What needs to be done: Copy the whole listing below exactly.
*** Opening Data block ***
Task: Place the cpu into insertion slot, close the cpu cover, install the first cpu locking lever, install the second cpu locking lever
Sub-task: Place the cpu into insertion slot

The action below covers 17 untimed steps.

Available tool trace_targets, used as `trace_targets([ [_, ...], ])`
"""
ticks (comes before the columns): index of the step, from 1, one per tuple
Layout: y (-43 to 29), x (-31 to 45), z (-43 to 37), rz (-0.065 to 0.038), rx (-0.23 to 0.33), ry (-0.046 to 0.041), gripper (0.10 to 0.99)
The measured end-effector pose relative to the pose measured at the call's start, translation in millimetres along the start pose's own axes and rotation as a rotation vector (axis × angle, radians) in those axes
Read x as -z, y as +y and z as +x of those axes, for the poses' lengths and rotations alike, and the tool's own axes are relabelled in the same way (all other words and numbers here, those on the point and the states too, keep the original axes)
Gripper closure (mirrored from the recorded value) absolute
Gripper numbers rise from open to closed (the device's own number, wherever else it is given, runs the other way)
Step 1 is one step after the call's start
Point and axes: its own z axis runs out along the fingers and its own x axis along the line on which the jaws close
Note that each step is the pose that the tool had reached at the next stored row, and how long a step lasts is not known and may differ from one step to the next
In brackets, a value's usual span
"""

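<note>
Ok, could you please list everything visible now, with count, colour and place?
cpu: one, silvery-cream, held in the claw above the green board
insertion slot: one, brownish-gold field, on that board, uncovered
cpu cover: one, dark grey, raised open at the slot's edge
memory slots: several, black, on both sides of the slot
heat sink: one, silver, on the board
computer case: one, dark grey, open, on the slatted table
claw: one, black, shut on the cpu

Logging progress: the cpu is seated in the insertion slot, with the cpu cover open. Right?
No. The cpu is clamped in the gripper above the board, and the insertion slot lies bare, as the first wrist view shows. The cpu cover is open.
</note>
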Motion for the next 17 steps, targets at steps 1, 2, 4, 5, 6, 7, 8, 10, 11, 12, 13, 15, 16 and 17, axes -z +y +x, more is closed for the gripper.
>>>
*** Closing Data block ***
Response area:
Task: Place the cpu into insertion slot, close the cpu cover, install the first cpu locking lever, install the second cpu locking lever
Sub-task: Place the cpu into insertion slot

The action below covers 17 untimed steps.

Available tool trace_targets, used as `trace_targets([ [_, ...], ])`
"""
ticks (comes before the columns): index of the step, from 1, one per tuple
Layout: y (-43 to 29), x (-31 to 45), z (-43 to 37), rz (-0.065 to 0.038), rx (-0.23 to 0.33), ry (-0.046 to 0.041), gripper (0.10 to 0.99)
The measured end-effector pose relative to the pose measured at the call's start, translation in millimetres along the start pose's own axes and rotation as a rotation vector (axis × angle, radians) in those axes
Read x as -z, y as +y and z as +x of those axes, for the poses' lengths and rotations alike, and the tool's own axes are relabelled in the same way (all other words and numbers here, those on the point and the states too, keep the original axes)
Gripper closure (mirrored from the recorded value) absolute
Gripper numbers rise from open to closed (the device's own number, wherever else it is given, runs the other way)
Step 1 is one step after the call's start
Point and axes: its own z axis runs out along the fingers and its own x axis along the line on which the jaws close
Note that each step is the pose that the tool had reached at the next stored row, and how long a step lasts is not known and may differ from one step to the next
In brackets, a value's usual span
"""

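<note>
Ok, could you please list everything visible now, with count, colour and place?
cpu: one, silvery-cream, held in the claw above the green board
insertion slot: one, brownish-gold field, on that board, uncovered
cpu cover: one, dark grey, raised open at the slot's edge
memory slots: several, black, on both sides of the slot
heat sink: one, silver, on the board
computer case: one, dark grey, open, on the slatted table
claw: one, black, shut on the cpu

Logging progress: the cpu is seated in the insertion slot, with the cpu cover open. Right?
No. The cpu is clamped in the gripper above the board, and the insertion slot lies bare, as the first wrist view shows. The cpu cover is open.
</note>
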Motion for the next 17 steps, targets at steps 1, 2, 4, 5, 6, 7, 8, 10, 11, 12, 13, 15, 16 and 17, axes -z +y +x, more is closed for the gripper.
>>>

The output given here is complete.